The Purpose is in the Work

Leadership is work with others to fulfil a purpose. From where does purpose come?

The work.

Many people want to find their personal purpose to guide their leadership work. For some, purpose is quickly evident with a little reflection. Often reflection will only take you so far. For others drawing out any strong sense of purpose is more of a challenge.

Leadership is work, not a status. Purpose is a strong personal impetus to action, not an abstract & perfect idea. You don’t need purpose perfect to act. Just as leadership gets better with experience in the mess of the work, so does purpose evolving to a clearer expression through interaction with others.

The best guide is that purpose is what compels you to act, to lead and to have an impact on others. So ask these questions:

– What do I enjoy doing most in my work? What drives that?

– What work do I keep coming back to do? What drives that?

– What kind of impact do I have? What kind of impact do I want to have? What makes me choose these things?

– What do others call on me to do? What is it about me that makes them choose me?

– What do I want to do next?

There is little value in endless reflection to perfect a purpose. Purpose is refined in practice. Purpose in leadership necessarily involves others. Demonstrate leadership in work, learn from interactions with others and see where your purpose is strongest.

Do. Focus on the work. Purpose is there. Purpose comes.

Don’t confuse the tool with the result

We all use tools each day. Don’t let the tools takeover.

Many years ago I was lucky enough to experience on a sailing class on Sydney harbour. A spectacular location for sailing and we were all very excited by the opportunity to spend an afternoon on the water. Some of the men in the group were particularly excited that the yacht had grinders. Grinders winch the sheets that set the sails like on the yachts we had seen in the America’s Cup and Sydney to Hobart ocean races.

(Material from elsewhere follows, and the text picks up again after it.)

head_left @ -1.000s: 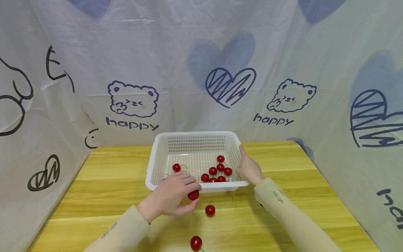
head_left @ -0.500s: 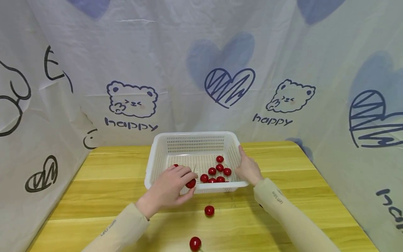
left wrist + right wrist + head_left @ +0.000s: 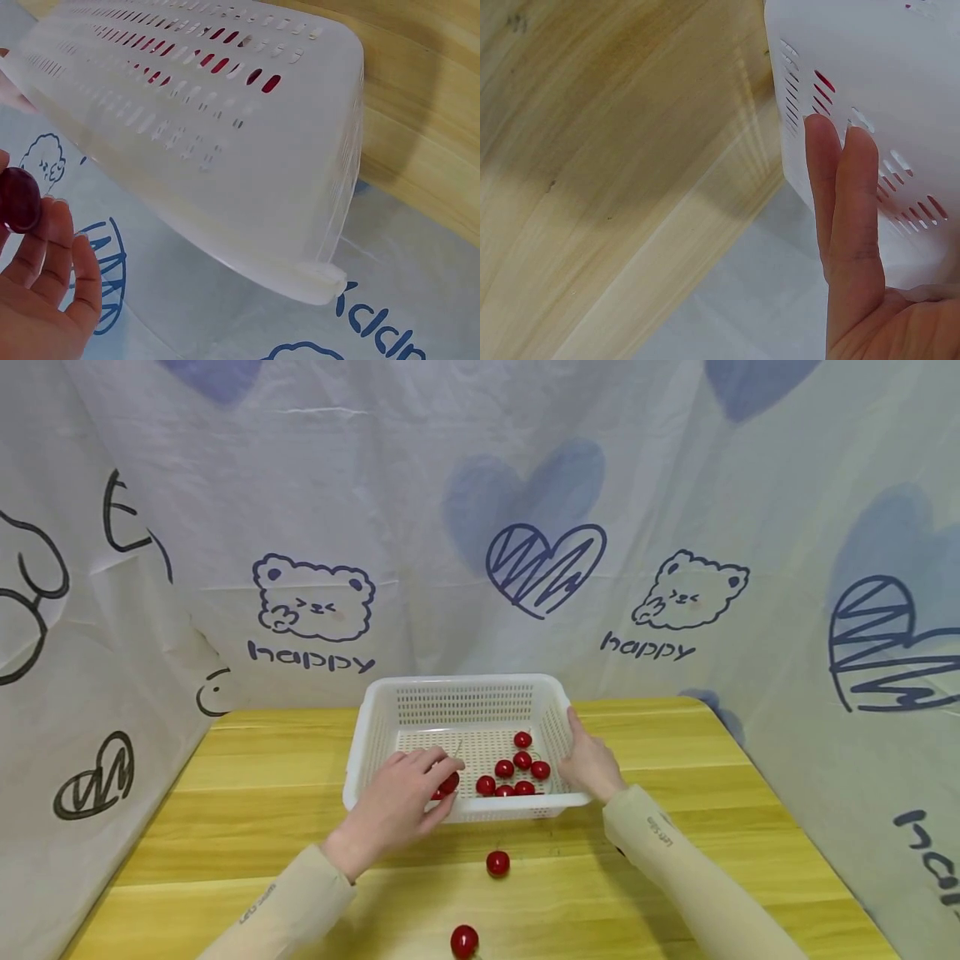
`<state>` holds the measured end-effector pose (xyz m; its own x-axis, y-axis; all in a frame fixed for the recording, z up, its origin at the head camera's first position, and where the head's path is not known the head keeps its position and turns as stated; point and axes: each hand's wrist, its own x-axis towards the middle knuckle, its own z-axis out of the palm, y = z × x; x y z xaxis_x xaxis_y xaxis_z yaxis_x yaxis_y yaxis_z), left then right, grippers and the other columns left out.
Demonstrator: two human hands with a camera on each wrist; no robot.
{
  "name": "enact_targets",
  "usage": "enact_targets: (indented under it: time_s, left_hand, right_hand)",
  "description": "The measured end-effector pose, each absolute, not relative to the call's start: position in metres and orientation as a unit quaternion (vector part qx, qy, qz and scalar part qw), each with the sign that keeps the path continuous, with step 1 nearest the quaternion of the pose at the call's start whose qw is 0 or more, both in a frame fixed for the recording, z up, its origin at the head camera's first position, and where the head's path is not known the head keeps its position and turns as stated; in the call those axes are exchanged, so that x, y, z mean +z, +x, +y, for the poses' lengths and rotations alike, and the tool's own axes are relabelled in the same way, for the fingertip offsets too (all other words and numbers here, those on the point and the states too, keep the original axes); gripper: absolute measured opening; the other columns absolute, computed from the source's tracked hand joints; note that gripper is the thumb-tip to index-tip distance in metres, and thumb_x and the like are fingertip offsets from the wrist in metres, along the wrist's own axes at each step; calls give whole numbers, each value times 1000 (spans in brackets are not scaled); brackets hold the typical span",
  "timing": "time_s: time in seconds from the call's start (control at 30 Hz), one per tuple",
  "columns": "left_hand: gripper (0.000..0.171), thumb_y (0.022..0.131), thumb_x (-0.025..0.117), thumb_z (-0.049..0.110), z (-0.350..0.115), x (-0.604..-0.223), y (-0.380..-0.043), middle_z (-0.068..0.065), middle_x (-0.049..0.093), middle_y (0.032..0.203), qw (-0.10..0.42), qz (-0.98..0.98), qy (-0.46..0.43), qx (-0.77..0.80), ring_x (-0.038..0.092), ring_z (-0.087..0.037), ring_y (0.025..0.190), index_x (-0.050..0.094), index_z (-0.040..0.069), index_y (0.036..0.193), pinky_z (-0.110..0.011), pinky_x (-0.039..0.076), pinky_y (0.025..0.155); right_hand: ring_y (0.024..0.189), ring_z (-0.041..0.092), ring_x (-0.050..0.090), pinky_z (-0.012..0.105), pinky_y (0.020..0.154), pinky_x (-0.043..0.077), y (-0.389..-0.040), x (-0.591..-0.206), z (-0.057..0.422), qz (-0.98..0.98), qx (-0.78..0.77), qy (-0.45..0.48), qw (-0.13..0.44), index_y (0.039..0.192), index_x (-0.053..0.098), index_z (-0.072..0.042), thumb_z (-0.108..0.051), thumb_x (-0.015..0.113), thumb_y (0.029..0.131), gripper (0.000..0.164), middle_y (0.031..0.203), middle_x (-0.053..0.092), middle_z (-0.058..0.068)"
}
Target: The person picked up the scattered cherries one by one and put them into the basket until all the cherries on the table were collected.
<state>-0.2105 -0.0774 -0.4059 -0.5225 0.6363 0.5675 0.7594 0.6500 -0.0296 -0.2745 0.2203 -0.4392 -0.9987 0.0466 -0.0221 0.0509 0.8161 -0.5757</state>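
Observation:
My left hand (image 3: 401,793) reaches over the front rim of a white slotted plastic basket (image 3: 465,808), holding a dark red cherry (image 3: 19,199) between thumb and fingertips. A thin stem rises from near those fingers in the head view. Inside the basket, several cherries (image 3: 504,769) are gathered toward the right front, and another red bit shows just under the left hand. At the right side of the basket, my right hand (image 3: 594,767) grips the wall, thumb at the rim. Its fingers (image 3: 855,195) lie along the slotted outer wall in the right wrist view.
On the wooden table (image 3: 225,827) in front of the basket lie two more cherries, one cherry (image 3: 498,863) near the basket and one cherry (image 3: 464,941) at the bottom edge of the view. A printed white cloth (image 3: 442,610) hangs behind and along both sides.
The left hand has carried its cherry forward and slightly left, from in front of the basket to over its front rim. The right hand has kept its grip on the basket.

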Motion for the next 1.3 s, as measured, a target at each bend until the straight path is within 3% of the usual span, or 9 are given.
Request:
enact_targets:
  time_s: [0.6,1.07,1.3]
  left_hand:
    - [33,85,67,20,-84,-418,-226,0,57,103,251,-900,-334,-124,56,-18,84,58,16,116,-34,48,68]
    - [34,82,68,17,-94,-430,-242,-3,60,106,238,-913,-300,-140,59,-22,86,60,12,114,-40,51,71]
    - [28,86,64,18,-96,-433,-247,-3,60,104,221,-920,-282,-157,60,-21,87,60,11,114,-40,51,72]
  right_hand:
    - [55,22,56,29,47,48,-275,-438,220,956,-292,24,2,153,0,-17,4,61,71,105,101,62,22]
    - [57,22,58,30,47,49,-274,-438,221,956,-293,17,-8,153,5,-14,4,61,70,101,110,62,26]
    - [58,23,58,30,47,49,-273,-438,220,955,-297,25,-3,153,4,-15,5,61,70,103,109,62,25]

Our veteran instructor had seen that enthusiasm for grinders before. He had one simple piece of advice before we started. ‘Always remember’, he said placing a hand on the grinder ‘this is the tool.’ he then pointed to the great expanse of sail fluttering in the breeze and said ‘That is your result’. Suffice to say he had to gesture and shout ‘tool’ and ‘result’ more times that day before everyone got the message that the object was not to grind furiously. The purpose was to set the sharpest sail for best performance in the wind.

I have seen that experience many times. People can lose sight of their purpose and what generates performance. When that happens, they often furiously work their tools for their own sake. The role of leaders is to shift the focus from working on tools immediately at hand to the point of work.

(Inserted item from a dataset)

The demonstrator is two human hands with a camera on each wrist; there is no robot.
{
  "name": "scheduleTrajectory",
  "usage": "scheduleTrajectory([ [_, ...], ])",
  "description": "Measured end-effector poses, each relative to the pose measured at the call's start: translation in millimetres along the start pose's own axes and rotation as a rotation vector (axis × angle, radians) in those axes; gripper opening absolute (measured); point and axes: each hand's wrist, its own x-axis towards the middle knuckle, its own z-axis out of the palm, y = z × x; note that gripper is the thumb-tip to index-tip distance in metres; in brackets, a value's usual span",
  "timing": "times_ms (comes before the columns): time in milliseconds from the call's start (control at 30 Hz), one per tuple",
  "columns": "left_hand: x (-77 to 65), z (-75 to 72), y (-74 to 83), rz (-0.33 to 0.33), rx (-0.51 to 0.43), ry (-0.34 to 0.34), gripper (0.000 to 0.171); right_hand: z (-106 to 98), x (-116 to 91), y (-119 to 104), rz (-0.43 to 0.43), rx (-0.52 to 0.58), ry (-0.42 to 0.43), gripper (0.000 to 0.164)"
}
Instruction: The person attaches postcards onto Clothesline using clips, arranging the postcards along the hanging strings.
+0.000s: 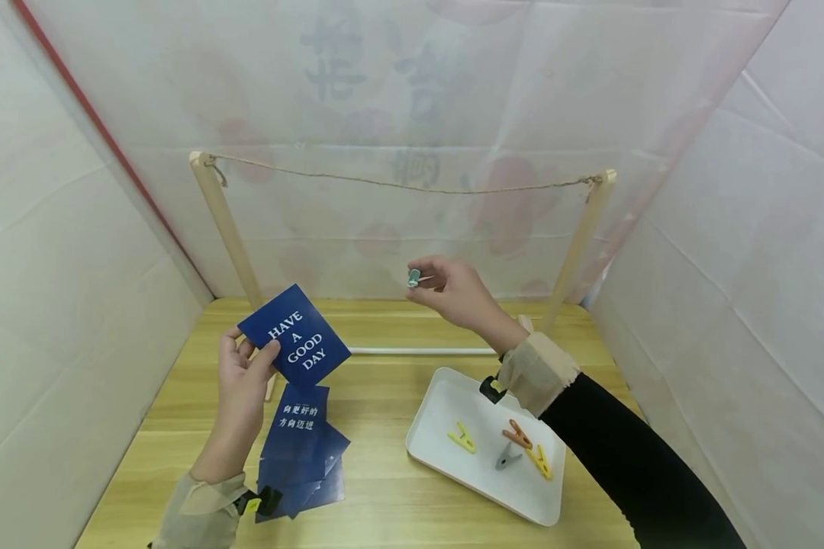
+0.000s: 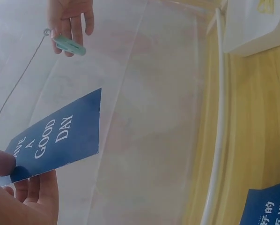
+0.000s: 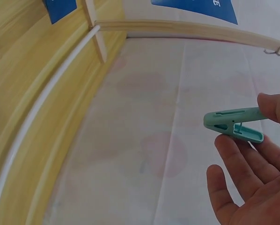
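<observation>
My left hand [image 1: 242, 374] pinches a blue card [image 1: 305, 347] printed "HAVE A GOOD DAY" between thumb and fingers, holding it up at a tilt. In the left wrist view the same card [image 2: 60, 133] is seen from its edge side, with the thumb [image 2: 2, 161] on its printed face. My right hand [image 1: 453, 293] holds a mint-green clothespin [image 3: 236, 124] between thumb and fingers, raised in front of the back sheet. A twine line [image 1: 384, 183] hangs above both hands, touching neither the card nor the clothespin.
Wooden posts [image 1: 226, 221] carry the twine, with a white rod [image 1: 419, 351] low between them. Several blue cards [image 1: 295, 450] lie overlapped on the wooden table [image 1: 378, 488]. A white tray [image 1: 446, 473] at right holds yellow, brown and grey clothespins. White sheets [image 1: 728, 267] enclose the sides and back.
</observation>
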Motion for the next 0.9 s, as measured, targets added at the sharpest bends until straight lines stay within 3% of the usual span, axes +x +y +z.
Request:
scheduleTrajectory([
  [300,8.5,4.8,3.8,0.002,0.029,-0.034,0.041,-6,10,-14,-0.021,0.015,0.010,0.046],
  [900,20.1,17.4,13.5,0.014,-0.035,-0.059,0.042,-10,31,-43,-0.094,-0.052,0.005,0.045],
])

Let me give you some examples of tools that commonly go awry:

– The power of a brand is to generate incremental sales and returns. It is not to have the best compliance with brand guidelines. Guidelines are the tool.
– The power of customer relationship management is to enhance the value of conversations with customers. It is not to have a CRM that has every feature and tracks every unit of data.
– The power of enterprise collaboration is to allow a community to achieve some valuable purpose. It is not to have the best solution with all the features or to prevent the community from acting in an unapproved way.
– The power of visual communication is to convey ideas more easily & effectively It is not to have the coolest or most complicated PowerPoint or infographic.
– The power of a meeting is to get buy-in to a collective decision when required. It is not to produce the best or longest stack of minutes.

Next time you see someone who is confusing the tool and the result take the lead. Like the yachtsman, give them a steer in a better direction.

We are all dead

“If the rate of change on the outside exceeds the rate of change on the inside, the end is near.” – Jack Welch

We are all dead.

The rate of change external to each of our organisations is now so great that no organisation can ensure it is changing faster than the external system. Global interconnectedness, the rapid speed of ideas in a digital economy & new means of working and collaborating means that change will only continue to accelerate.

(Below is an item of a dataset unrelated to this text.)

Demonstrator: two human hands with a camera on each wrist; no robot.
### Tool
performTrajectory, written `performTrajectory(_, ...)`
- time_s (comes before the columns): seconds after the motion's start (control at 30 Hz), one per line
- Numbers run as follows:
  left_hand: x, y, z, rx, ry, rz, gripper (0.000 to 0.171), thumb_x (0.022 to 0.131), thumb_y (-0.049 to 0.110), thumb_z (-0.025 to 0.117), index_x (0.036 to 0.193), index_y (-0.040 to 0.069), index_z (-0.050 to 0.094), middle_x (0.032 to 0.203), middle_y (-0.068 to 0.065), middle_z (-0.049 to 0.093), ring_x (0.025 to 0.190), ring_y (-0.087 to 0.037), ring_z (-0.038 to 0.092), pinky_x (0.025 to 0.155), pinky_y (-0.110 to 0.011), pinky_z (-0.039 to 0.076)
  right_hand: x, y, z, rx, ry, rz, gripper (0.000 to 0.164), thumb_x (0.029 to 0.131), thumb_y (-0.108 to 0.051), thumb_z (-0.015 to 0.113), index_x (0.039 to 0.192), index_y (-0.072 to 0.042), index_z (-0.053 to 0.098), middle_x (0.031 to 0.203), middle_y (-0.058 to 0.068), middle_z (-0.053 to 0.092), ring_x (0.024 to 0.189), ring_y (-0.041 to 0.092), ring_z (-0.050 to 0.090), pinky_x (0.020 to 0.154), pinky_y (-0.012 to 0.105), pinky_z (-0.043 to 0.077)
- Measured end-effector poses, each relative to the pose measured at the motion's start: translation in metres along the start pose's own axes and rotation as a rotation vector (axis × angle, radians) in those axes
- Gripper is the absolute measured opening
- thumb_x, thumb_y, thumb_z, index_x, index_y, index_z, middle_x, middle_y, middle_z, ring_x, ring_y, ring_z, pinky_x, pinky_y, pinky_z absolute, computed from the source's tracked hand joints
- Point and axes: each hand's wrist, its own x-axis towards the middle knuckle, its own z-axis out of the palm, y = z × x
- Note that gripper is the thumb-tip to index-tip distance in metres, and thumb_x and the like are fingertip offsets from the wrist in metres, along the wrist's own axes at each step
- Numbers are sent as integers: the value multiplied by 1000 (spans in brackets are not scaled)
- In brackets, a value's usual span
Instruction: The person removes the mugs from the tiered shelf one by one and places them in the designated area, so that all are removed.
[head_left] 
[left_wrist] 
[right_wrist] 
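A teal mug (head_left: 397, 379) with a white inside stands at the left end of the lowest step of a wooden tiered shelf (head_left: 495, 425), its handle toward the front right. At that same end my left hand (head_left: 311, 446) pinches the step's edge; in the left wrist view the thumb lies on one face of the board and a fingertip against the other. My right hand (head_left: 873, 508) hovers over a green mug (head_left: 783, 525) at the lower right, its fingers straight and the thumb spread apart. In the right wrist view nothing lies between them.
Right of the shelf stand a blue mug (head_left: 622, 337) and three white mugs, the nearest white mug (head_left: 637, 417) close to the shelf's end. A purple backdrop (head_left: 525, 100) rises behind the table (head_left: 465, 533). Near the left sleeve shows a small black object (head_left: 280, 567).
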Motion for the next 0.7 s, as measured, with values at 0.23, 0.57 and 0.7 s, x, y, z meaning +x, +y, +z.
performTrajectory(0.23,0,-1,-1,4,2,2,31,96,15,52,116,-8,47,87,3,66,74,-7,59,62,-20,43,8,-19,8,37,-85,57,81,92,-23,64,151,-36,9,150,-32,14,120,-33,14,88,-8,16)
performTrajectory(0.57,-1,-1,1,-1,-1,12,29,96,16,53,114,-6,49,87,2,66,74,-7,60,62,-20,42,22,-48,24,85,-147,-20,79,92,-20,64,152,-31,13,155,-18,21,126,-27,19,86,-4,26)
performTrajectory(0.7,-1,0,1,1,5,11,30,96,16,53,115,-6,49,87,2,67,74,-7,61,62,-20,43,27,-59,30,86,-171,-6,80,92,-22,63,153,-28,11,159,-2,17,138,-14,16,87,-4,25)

So if we are all dead what do we do? Change the game.

Jack Welch’s quote assumed that the organisation needed to generate enough change internally to beat the system. If you are a massive diversified conglomerate like GE, then that is a real challenge

Don’t beat the system. Become the system instead. Organisations need to design their structure, boundaries and processes to integrate with opportunities going on around them in that external change. Instead of hunkering down to fight off the change, organisations need to rethink their defenses. The best defense may just be a welcome:

Have an outward facing culture: If your organisation is looking inwards for your ideas and opportunities, you are dead. If your organisation, only worries about its competitors, then don’t worry they are dead too. Open your organisation up to look globally (that really means globally including Asia, Middle East, Latin America and Africa)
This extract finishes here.